Every day at the Ellen MacArthur Cancer Trust, we ask ourselves:
“How could we help young people overcome issues with their body image to reduce any anxiety they may have over attending a trip?”
Bodies change as a result of cancer. Hair loss, scars, weight gain and other physical changes can make young people self-conscious about their appearance. At a time in life when standing out from the crowd can be anxiety inducing, these physical changes can make people uncomfortable with how they look.
So we decided to ask Studio Republic‘s 2nd annual ‘Hack for Good’ this question too!
Hack for Good sees developers, designers and creators set a day aside to create digital solutions from scratch following briefs submitted from a number of charities.
This year’s event focused on body image and fell during Mental Health Awareness Week. What better reason for us to reach out and see how digital innovation can aid in our mission? Young people are finding comfort and expressing themselves more than ever online, and we want to be there for them as they rebuild their confidence after cancer.
Software and website designers from Team Rareloop understood our mission and spent the day brainstorming features for an app concept which would help with recovery.
Through familiarising themselves with what we do and reading case studies of young people who have been on our trips, the team came up with a concise brief, deciding to focus on how they can cater to each individual young person.
Following a fast-paced problem-solving exercise, a wall, and more than a few post-it notes, Rareloop came up with three key principles their app would need: to engage young people earlier; to support and educate young people; and to support, educate and involve parents.
With these principles in mind, the team were able to come up with features which could help realise their vision to help young people overcome issues with their body image.
A pen pals messaging network could connect young people and parents with others who have gone through a similar experience, and a function to view user stories could promote sharing stories and videos from trips they had been on.
Access to an online journal could encourage young people to write about their feelings, something which is proven to help tackle mental health issues. Further mental health support would be available through helplines and links to resources.
Their concept included a separate parent/guardian version, designed to help educate caregivers so they are better suited to support their child.
Our trips are just one part of a young person’s recovery from cancer.
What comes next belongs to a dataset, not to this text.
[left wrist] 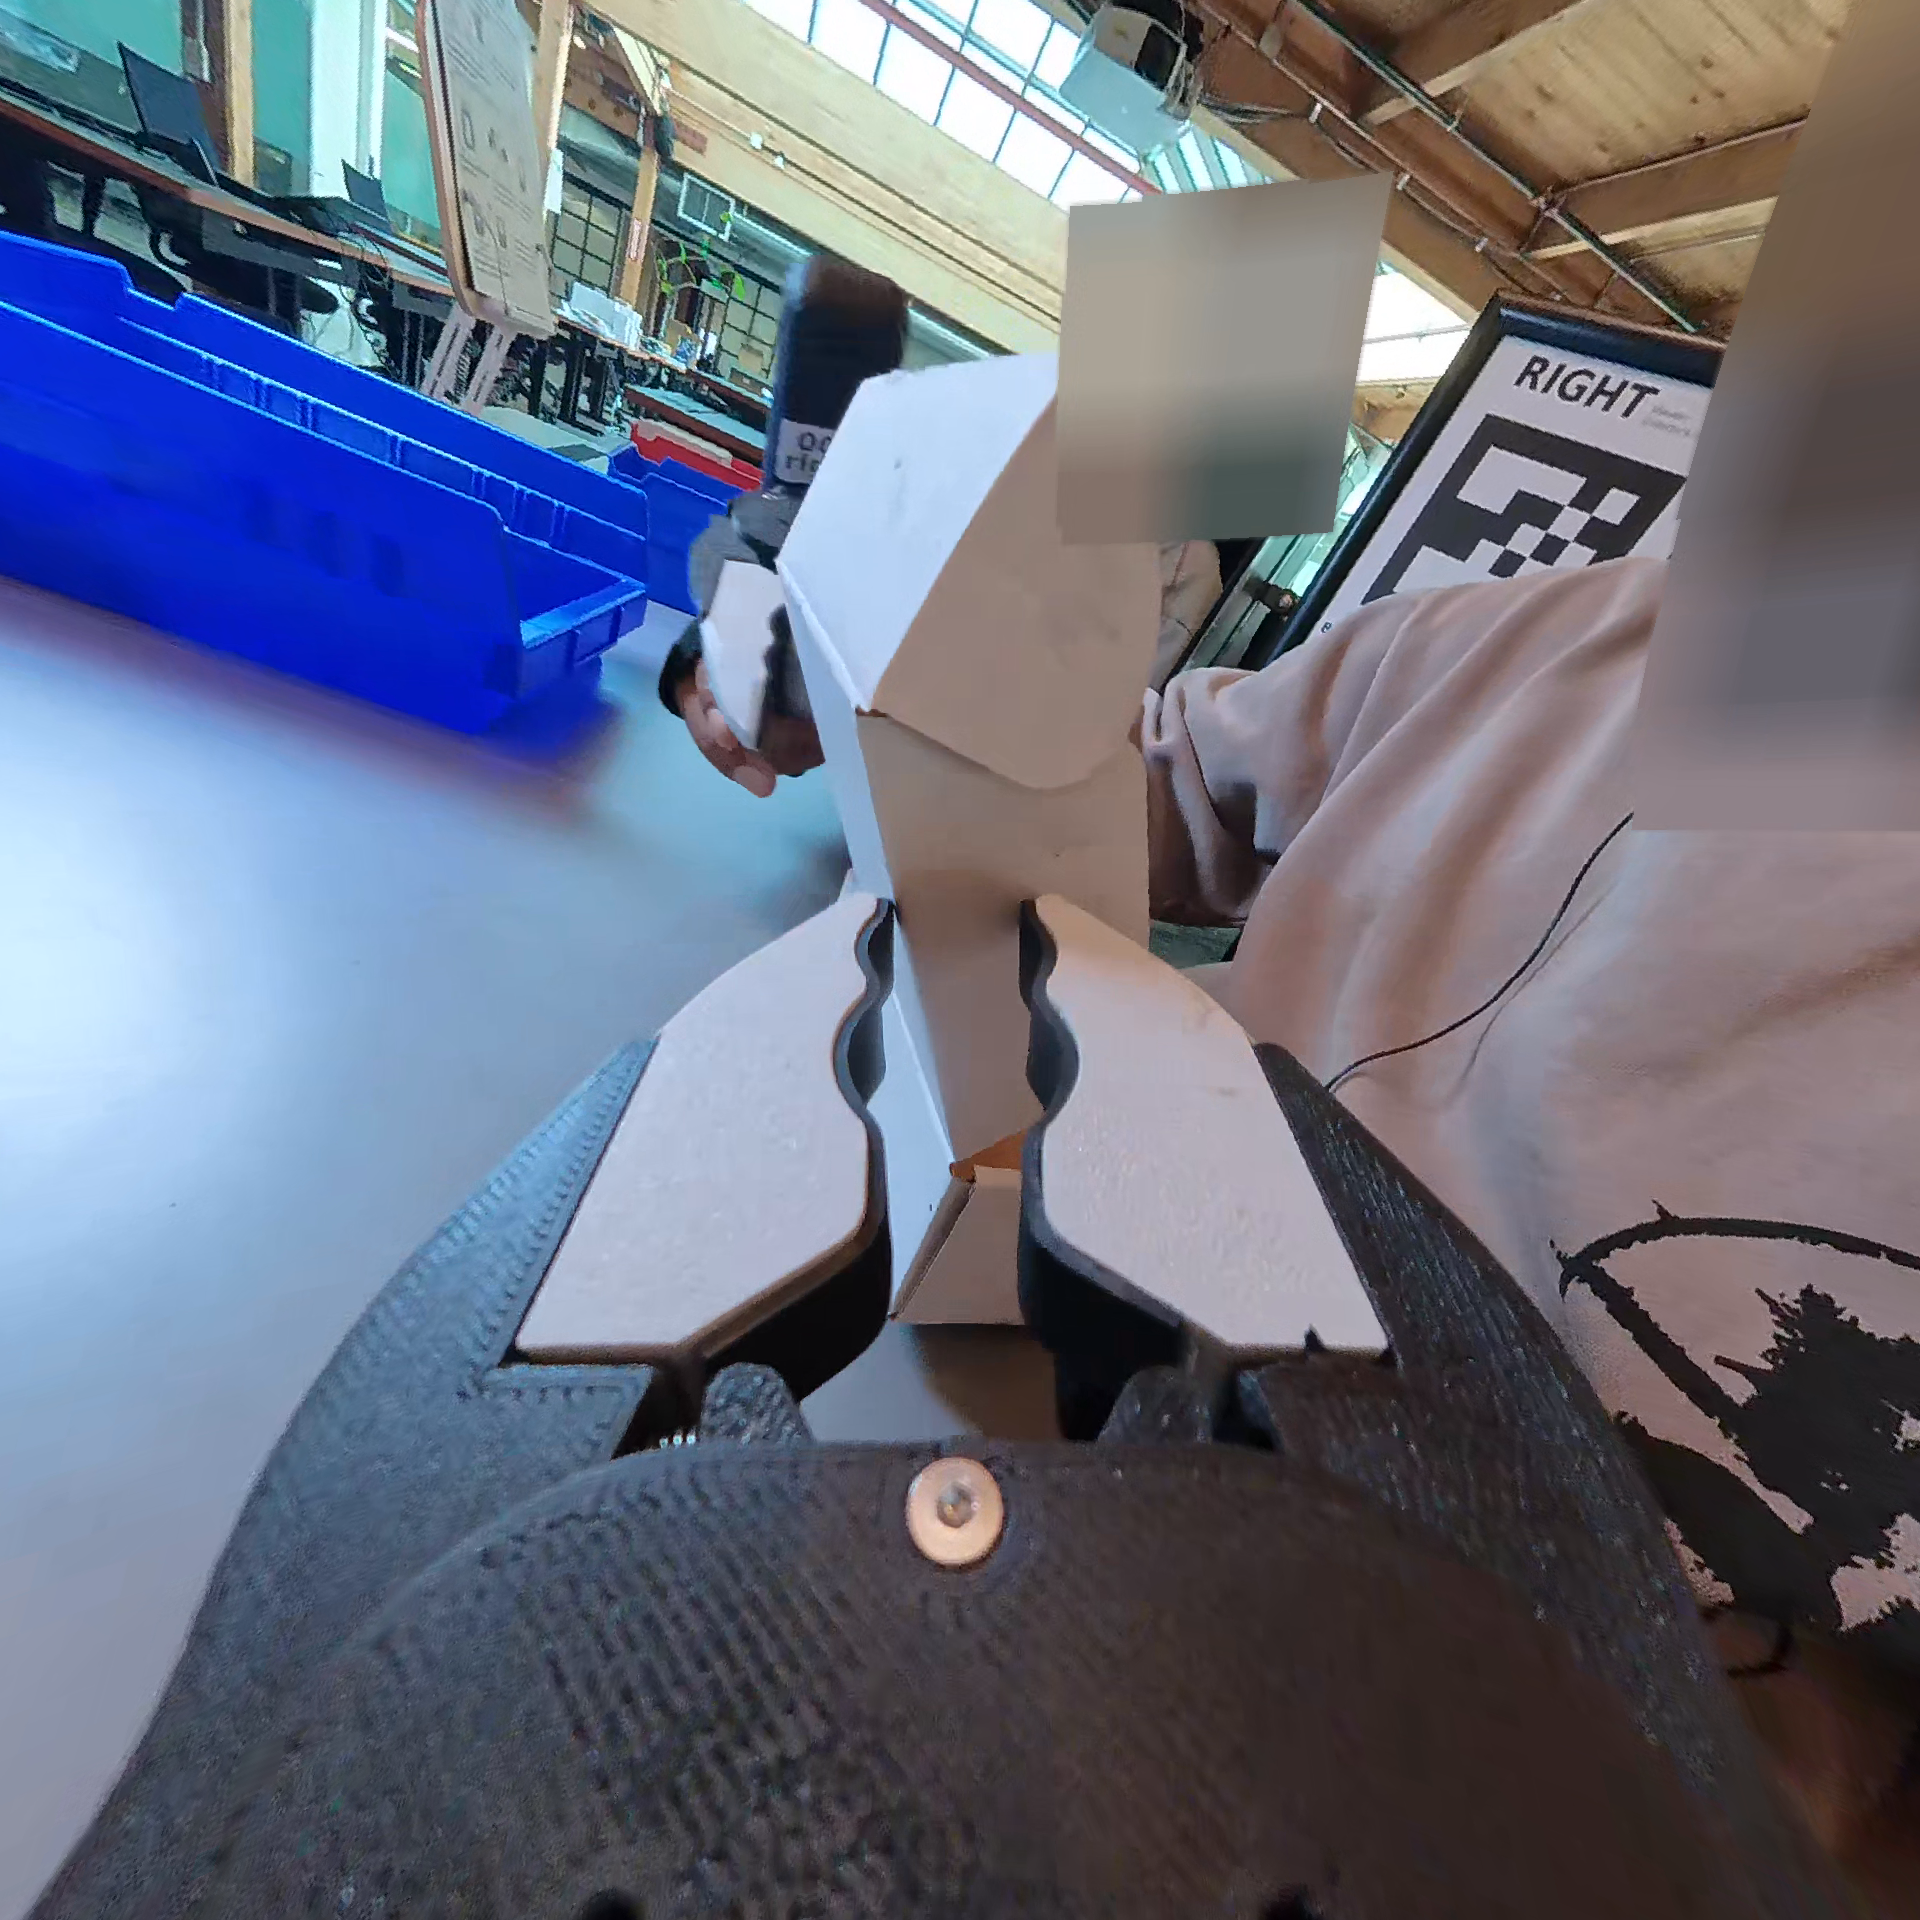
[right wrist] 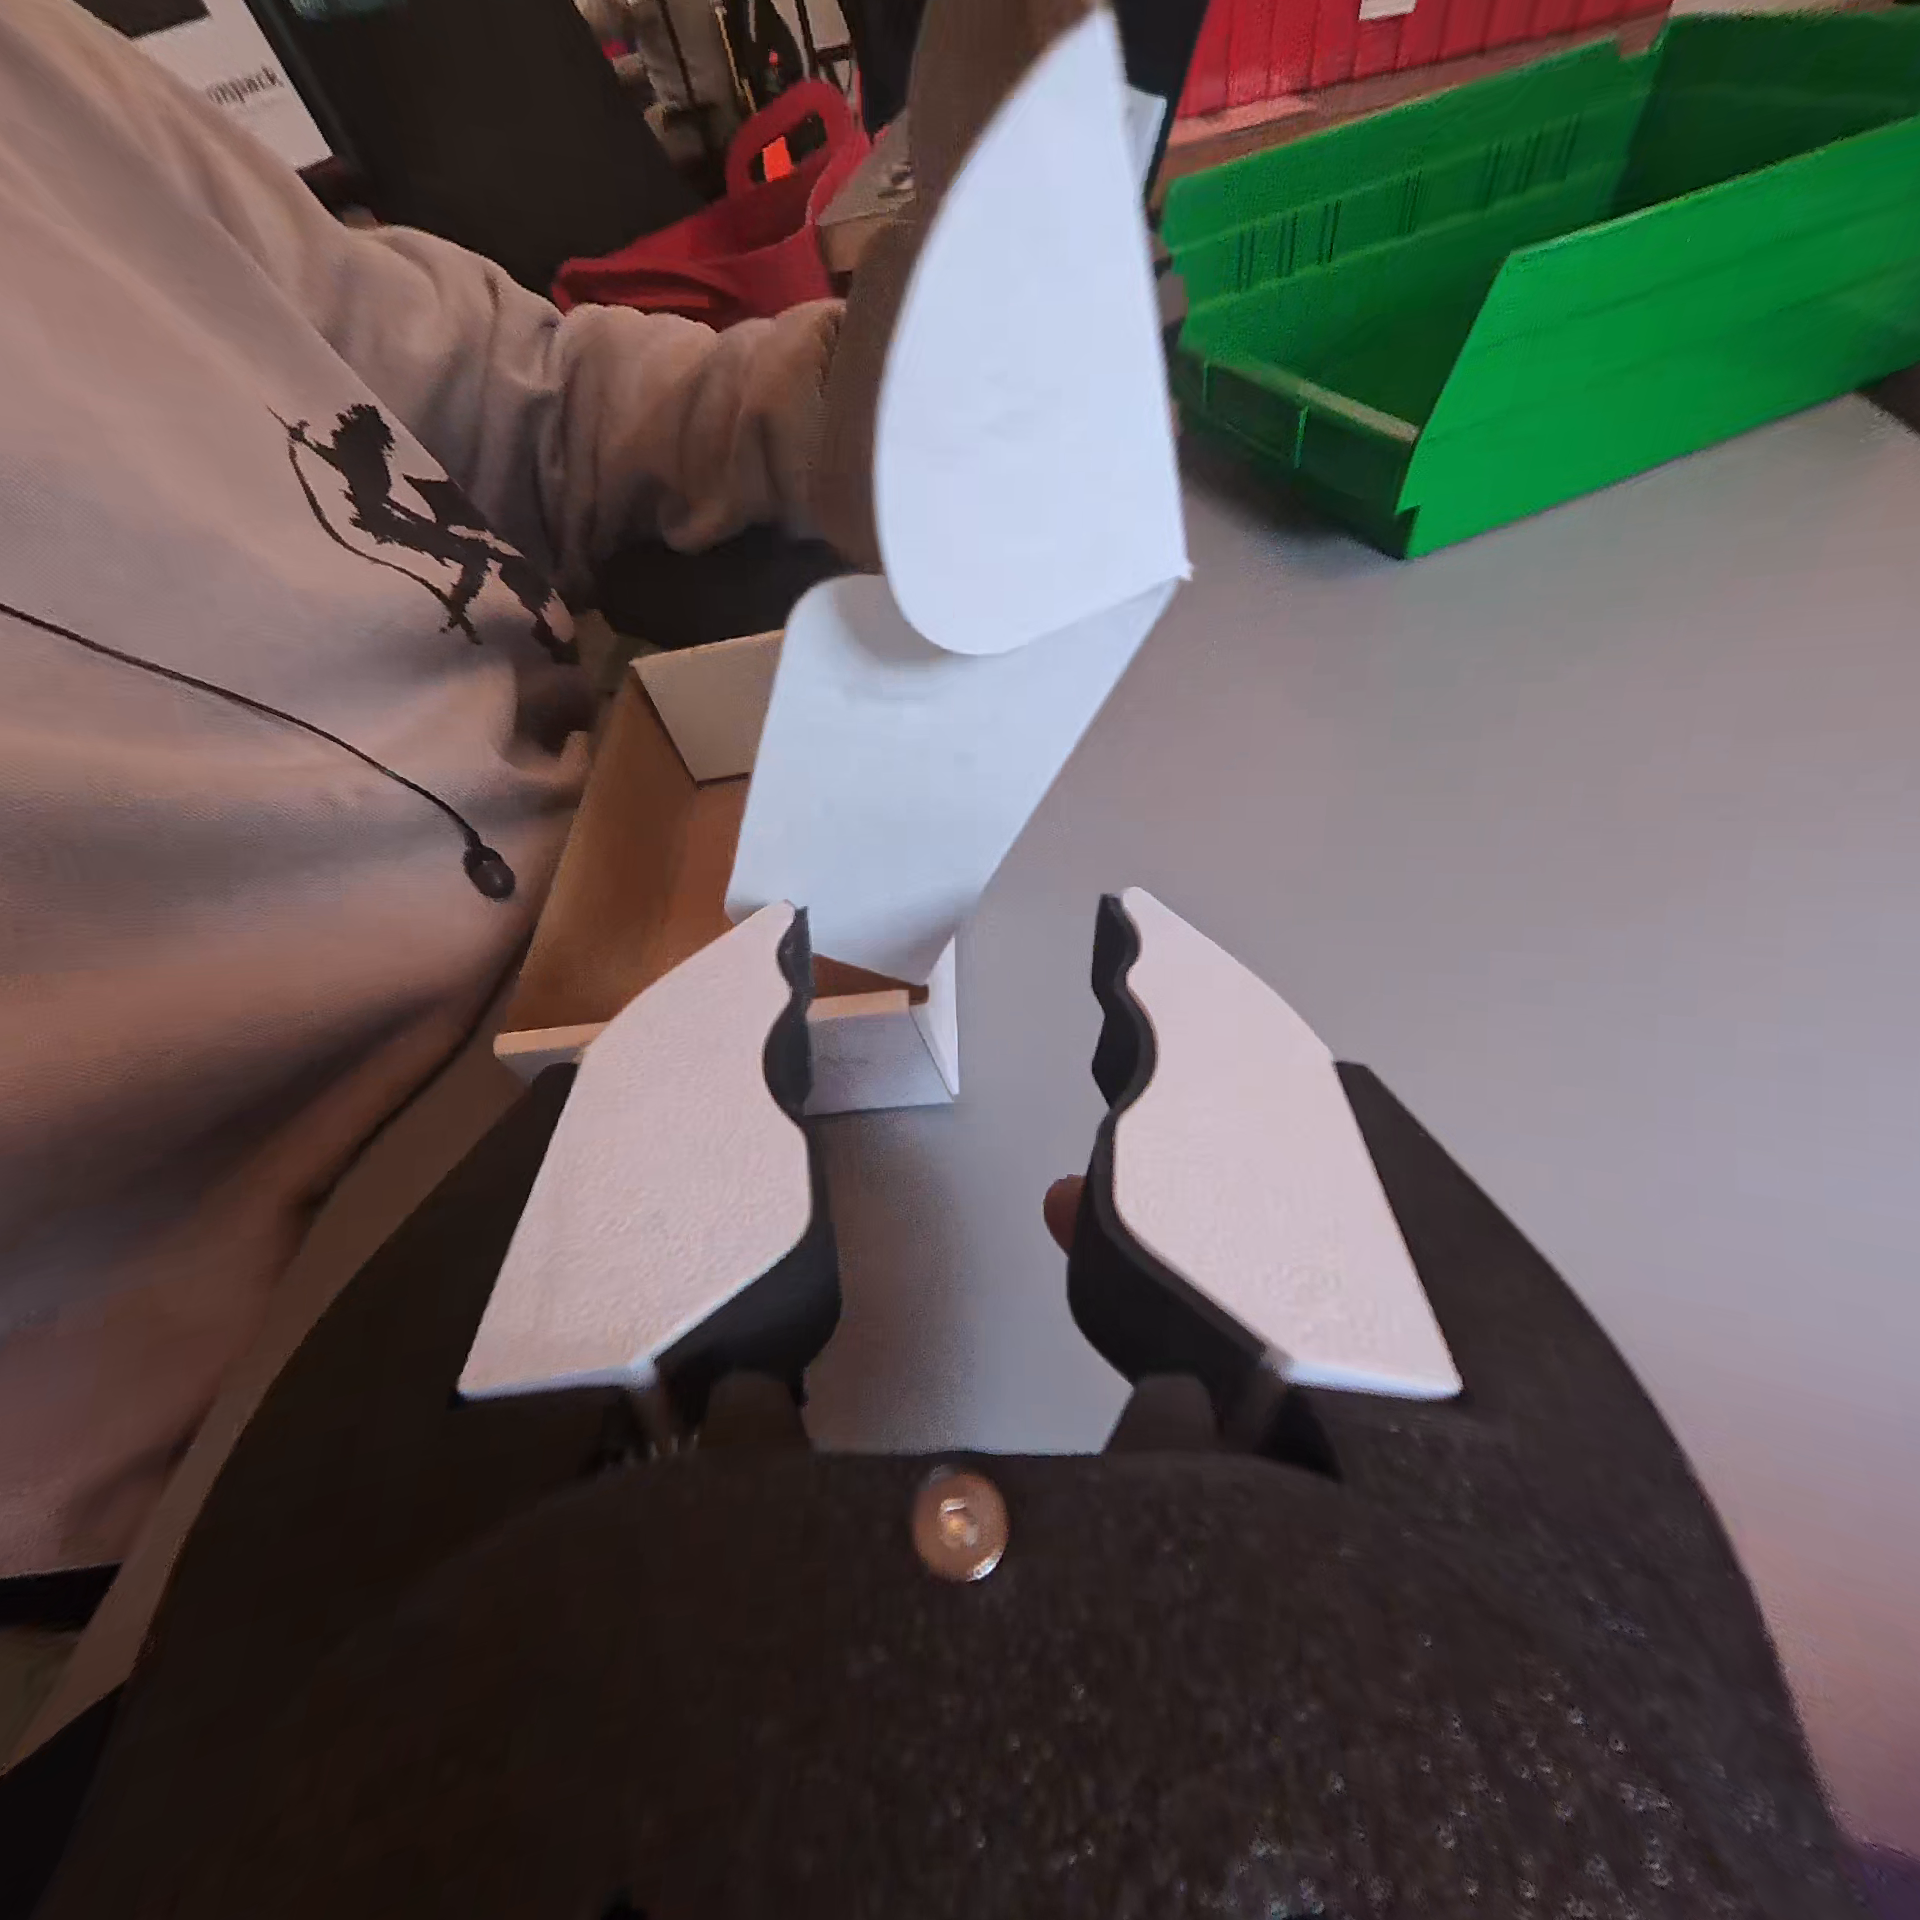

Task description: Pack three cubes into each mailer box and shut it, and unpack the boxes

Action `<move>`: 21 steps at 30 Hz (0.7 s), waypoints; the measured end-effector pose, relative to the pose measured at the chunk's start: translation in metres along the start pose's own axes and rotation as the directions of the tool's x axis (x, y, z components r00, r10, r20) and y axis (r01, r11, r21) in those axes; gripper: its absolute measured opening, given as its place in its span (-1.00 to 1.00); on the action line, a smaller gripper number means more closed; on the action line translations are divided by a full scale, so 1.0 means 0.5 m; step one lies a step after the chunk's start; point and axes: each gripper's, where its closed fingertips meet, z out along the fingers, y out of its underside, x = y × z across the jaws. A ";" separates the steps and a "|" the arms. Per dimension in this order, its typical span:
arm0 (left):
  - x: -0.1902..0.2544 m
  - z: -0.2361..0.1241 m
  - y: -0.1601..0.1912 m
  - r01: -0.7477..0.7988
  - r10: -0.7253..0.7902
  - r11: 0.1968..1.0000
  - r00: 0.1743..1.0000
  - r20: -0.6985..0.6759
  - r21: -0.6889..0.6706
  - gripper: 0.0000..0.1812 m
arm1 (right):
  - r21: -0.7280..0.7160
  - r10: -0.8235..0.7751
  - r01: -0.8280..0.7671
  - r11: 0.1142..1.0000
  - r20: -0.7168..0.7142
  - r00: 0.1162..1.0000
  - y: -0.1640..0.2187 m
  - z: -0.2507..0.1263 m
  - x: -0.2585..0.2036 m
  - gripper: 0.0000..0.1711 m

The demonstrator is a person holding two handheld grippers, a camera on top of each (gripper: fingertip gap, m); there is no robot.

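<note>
A white mailer box (right wrist: 883,1060) lies open on the grey table, against the person's body. Its brown inside (right wrist: 644,852) shows no cubes where I can see it. Its lid (right wrist: 894,769) stands raised, with a rounded flap (right wrist: 1018,416) at the top. In the left wrist view the lid (left wrist: 935,540) rises straight ahead. My left gripper (left wrist: 956,914) has closed in on the box's end corner (left wrist: 956,1247), with cardboard between the fingers. My right gripper (right wrist: 945,925) is open and empty, its left fingertip just beside the lid's lower edge. It also shows past the lid in the left wrist view (left wrist: 743,665).
Blue bins (left wrist: 312,499) stand at the table's left side and green bins (right wrist: 1558,312) at its right, with a red bin (right wrist: 1403,42) behind. The person's beige sweatshirt (right wrist: 208,520) fills the near side. A board with a black-and-white marker (left wrist: 1538,478) stands behind. Across from one pair of fingers to the other is roughly 15 centimetres.
</note>
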 end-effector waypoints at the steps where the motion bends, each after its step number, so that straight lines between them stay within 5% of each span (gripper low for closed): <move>1: 0.002 0.003 0.003 0.002 -0.002 1.000 1.000 -0.009 -0.008 -0.75 | 0.006 0.043 -0.044 0.999 0.024 0.999 0.004 -0.005 0.004 -0.31; 6: 0.012 0.014 0.011 -0.004 0.003 1.000 0.999 -0.050 -0.028 -0.78 | 0.110 0.154 -0.173 0.979 0.164 0.974 -0.011 -0.009 0.011 -0.28; 11: 0.026 0.020 0.007 -0.045 0.043 0.998 0.997 -0.060 -0.034 -0.75 | 0.116 0.107 -0.147 0.982 0.301 0.948 -0.041 0.016 -0.032 -0.52; 16: 0.050 0.018 0.007 -0.190 0.189 0.976 0.982 -0.018 -0.103 -0.72 | 0.000 -0.089 0.090 0.996 0.164 0.982 -0.027 0.036 -0.065 -0.66; 21: 0.080 0.023 0.034 -0.345 0.354 0.906 0.935 -0.007 -0.246 -0.76 | -0.176 -0.362 0.357 0.917 0.003 0.932 -0.015 0.043 -0.099 -0.67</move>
Now more than ever, digital technology has the means to accompany their journey. In just one day, Rareloop came up with a fantastic initial concept, which could link young people with others, helping to ease them into our trips as well as act as a reminder that they are not alone in their recovery. Perhaps you will see an app like this in a digital store near you, one day soon!
A positive relationship with your body is integral to a person’s mental wellbeing. It is so important young people in recovery feel supported if they are worried about physical changes setting them apart.